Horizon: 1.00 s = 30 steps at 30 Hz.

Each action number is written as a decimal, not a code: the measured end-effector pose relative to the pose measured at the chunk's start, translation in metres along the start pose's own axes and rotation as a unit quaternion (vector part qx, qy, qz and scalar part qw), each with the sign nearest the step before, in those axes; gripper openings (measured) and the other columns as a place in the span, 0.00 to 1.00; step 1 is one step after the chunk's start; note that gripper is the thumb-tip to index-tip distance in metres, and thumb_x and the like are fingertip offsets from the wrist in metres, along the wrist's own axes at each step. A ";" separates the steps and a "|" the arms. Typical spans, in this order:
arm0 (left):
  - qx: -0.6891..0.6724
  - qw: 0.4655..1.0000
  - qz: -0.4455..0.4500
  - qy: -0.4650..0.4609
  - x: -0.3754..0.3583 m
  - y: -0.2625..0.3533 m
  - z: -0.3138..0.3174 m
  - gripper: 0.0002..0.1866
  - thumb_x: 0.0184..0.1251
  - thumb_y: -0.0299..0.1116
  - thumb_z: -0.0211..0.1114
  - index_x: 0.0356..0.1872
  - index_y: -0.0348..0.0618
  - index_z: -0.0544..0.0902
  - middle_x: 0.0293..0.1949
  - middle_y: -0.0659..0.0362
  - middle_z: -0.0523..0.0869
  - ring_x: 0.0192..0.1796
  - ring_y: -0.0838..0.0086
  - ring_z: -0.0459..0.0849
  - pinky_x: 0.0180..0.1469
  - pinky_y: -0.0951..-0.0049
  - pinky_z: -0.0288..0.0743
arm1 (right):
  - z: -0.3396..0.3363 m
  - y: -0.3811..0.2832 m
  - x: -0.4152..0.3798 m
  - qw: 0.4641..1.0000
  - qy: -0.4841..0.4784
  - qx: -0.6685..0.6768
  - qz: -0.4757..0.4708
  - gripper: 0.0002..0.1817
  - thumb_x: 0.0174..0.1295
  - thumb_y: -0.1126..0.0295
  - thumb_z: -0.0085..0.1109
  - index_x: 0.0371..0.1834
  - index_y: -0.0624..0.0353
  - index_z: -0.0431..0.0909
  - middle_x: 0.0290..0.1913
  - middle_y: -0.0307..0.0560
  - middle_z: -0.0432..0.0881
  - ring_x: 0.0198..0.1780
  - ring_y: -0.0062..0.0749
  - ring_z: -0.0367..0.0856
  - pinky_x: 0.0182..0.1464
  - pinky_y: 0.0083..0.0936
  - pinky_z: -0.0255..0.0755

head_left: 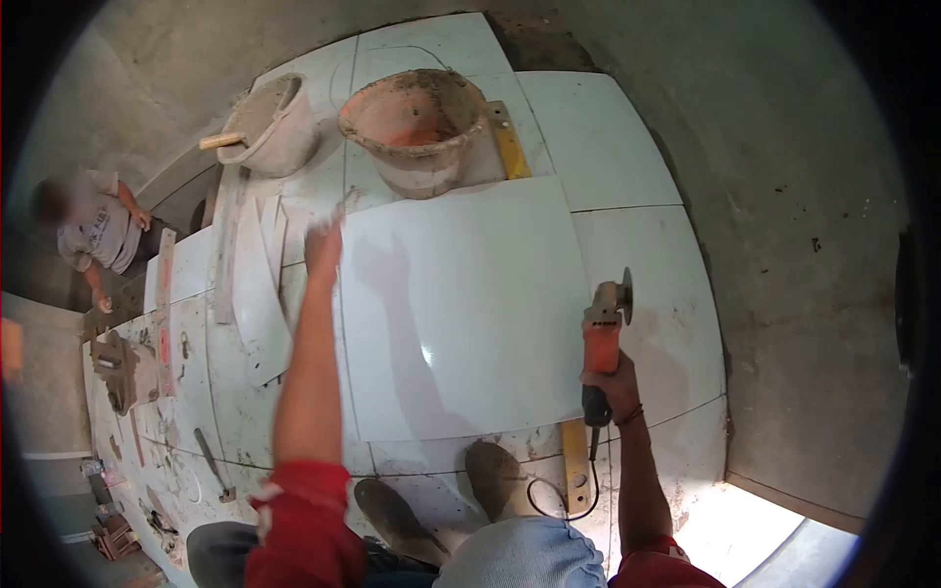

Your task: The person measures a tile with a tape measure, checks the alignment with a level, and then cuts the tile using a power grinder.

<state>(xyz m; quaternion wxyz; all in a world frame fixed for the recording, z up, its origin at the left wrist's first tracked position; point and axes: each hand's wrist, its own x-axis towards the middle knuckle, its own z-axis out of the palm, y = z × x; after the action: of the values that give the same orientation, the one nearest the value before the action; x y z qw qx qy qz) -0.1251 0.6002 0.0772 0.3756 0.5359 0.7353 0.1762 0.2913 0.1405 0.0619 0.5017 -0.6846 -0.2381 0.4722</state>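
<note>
My right hand (615,384) is wrapped round the body of an orange and black angle grinder (601,345), whose round disc points up and to the right, beside the right edge of a large white tile (470,304). My left hand (323,245) reaches forward near the tile's upper left corner; its fingers are smeared by motion, and whether they hold anything cannot be made out. The tile lies over other floor tiles, with a yellow level (576,465) partly showing under its near edge. A black cord loops back from the grinder.
Two buckets, one orange inside (414,132) and one greyish (270,127) with a wooden handle, stand beyond the tile. Cut tile strips (257,323), a hammer (212,465) and a trowel (110,361) lie left. Another person (103,225) is at far left. Walls rise right.
</note>
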 end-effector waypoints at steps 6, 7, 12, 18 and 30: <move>0.177 0.951 -0.150 0.206 -0.226 -0.136 0.057 0.45 0.68 0.59 0.72 0.73 0.32 0.71 0.69 0.40 0.71 0.73 0.39 0.71 0.66 0.26 0.74 | 0.012 -0.017 0.041 0.988 -0.038 0.133 0.067 0.18 0.56 0.72 0.74 0.49 0.62 0.81 0.35 0.41 0.83 0.32 0.29 0.85 0.37 0.30 0.82; 0.172 0.950 -0.159 0.209 -0.235 -0.135 0.064 0.45 0.68 0.59 0.72 0.73 0.32 0.71 0.69 0.40 0.71 0.73 0.39 0.71 0.66 0.26 0.74 | 0.012 -0.015 0.043 0.989 -0.046 0.127 0.067 0.18 0.56 0.72 0.74 0.49 0.62 0.81 0.35 0.41 0.83 0.32 0.29 0.85 0.37 0.30 0.82; 0.197 0.950 -0.148 0.192 -0.257 -0.117 0.077 0.44 0.70 0.60 0.71 0.70 0.28 0.71 0.69 0.38 0.72 0.72 0.39 0.72 0.65 0.26 0.74 | 0.015 -0.001 0.053 0.986 -0.020 0.146 0.072 0.14 0.60 0.69 0.71 0.45 0.61 0.81 0.29 0.42 0.83 0.24 0.33 0.84 0.29 0.33 0.84; 0.195 0.936 -0.151 0.251 -0.238 -0.135 0.061 0.41 0.70 0.62 0.69 0.62 0.26 0.80 0.62 0.36 0.83 0.65 0.37 0.82 0.65 0.37 0.78 | 0.027 -0.016 0.040 0.984 -0.020 0.153 0.084 0.18 0.57 0.71 0.72 0.50 0.63 0.81 0.34 0.41 0.83 0.29 0.32 0.85 0.33 0.31 0.83; 0.008 0.923 -0.195 0.332 -0.304 -0.180 0.032 0.34 0.72 0.62 0.66 0.25 0.34 0.84 0.28 0.42 0.89 0.35 0.46 0.89 0.43 0.44 0.79 | 0.012 -0.031 -0.083 0.984 0.067 0.164 0.014 0.21 0.55 0.76 0.71 0.53 0.65 0.81 0.41 0.42 0.83 0.36 0.31 0.85 0.41 0.31 0.82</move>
<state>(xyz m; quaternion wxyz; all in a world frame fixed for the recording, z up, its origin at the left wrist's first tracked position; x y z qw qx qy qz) -0.1762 0.2502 0.0478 0.1326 0.2955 0.9094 0.2611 0.2486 0.0916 0.1236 0.6157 -0.6264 -0.1136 0.4644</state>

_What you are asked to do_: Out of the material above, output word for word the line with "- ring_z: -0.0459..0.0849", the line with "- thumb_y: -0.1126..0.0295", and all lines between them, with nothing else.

_Answer box_:
  - ring_z: -0.0459..0.0849
  - pinky_x: 0.0180..0.1469
  - pinky_y: -0.0951..-0.0049
  - pinky_z: -0.0288..0.0743
arm1 (right):
  - z: -0.3396..0.3363 m
  - y: -0.3811..0.2832 m
  - x: -0.4152..0.3798 m
  - qw: 0.4641..1.0000
  - qy: -0.4841..0.4784
  - qx: -0.6685..0.6768
  - qz: -0.4757..0.4708
  - gripper: 0.0002..0.1817
  - thumb_x: 0.0174..0.1295
  - thumb_y: -0.1126..0.0295

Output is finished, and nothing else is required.